Autoresearch & deterministic evaluation (Sakana/Hyperagents + FIPO + SKILL0 + RLCF + InCoder + O-Series + SIEVE + noisy supervision)
Key Questions
How do end-to-end agents contribute to research automation?
They automate NeurIPS-level research tasks. Examples include Sakana/Hyperagents and Karpathy's LLM Wiki for PhD-level research.
What is FIPO and its performance on AIME?
FIPO doubles performance on AIME benchmarks. It advances autoresearch capabilities.
What is SKILL0 in reinforcement learning?
SKILL0 enables in-context agentic RL for skill internalization. It supports deterministic evaluation.
What does RLCF focus on?
RLCF involves taste preferences in RL setups. It aids in robust learning.
How does InCoder-32B-Thinking perform?
It serves as an industrial code world model for thinking. Boosts coding model performance.

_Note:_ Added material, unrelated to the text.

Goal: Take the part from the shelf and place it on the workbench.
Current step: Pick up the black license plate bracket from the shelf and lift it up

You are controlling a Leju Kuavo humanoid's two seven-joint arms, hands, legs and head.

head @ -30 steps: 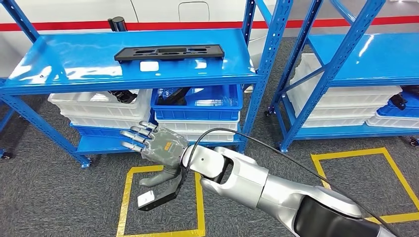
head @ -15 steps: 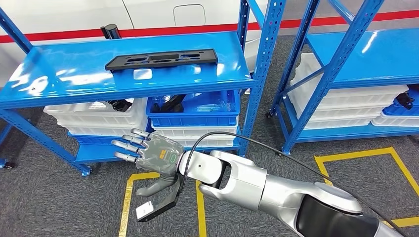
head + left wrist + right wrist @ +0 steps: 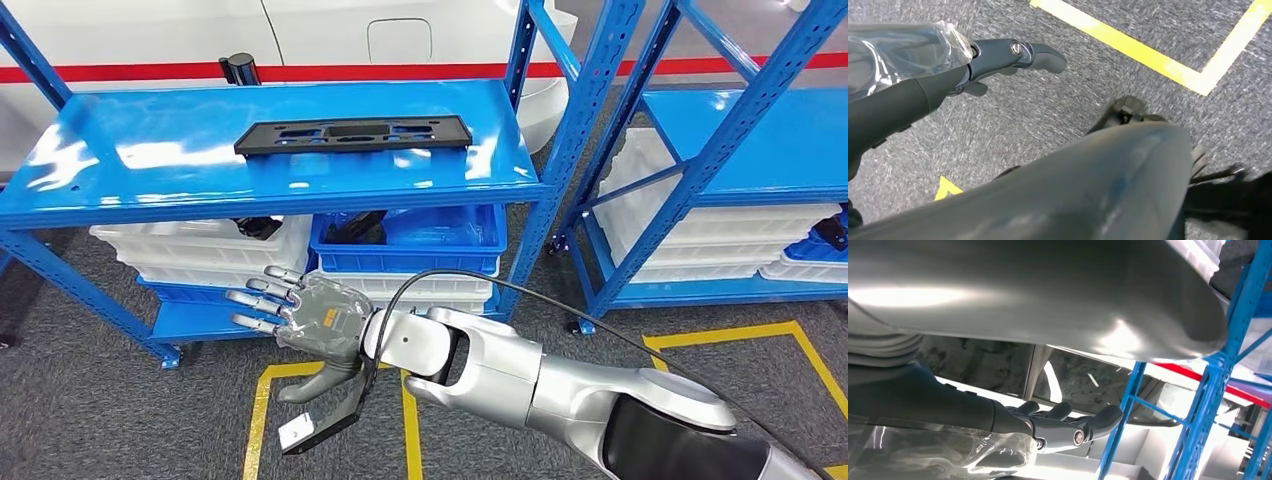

What are the findings of the MIT scaling study?
MIT scaling achieves 50% success rates. Cloned AI 'workers' are often minimally sufficient.
What is SIEVE and its benefits?
SIEVE is sample-efficient for language model learning. It promises revolutionary parameter efficiency.
What does Cog-DRIFT address in RLVR?
Cog-DRIFT breaks exploration stalls in RLVR by learning from zero-reward examples. It enables models to reason robustly.
End-to-end agents automate NeurIPS-level research; Karpathy Wiki; SKILL0 RL; FIPO doubles AIME; RLCF taste; InCoder code; O-Series CoT; MIT scaling 50% success; SIEVE sample-efficient; noisy supervision robustness; new test-time learnable adaptation (ex-1c1ae0fd) + self-execution sim coding boost (ex-e66f2164); Stanford single-agents beat multi-agents on token budgets (ex-586625cc); Cog-DRIFT breaks RLVR exploration stalls (ex-339c3776); Paper Espresso for paper curation overload; Chi hidden data signals.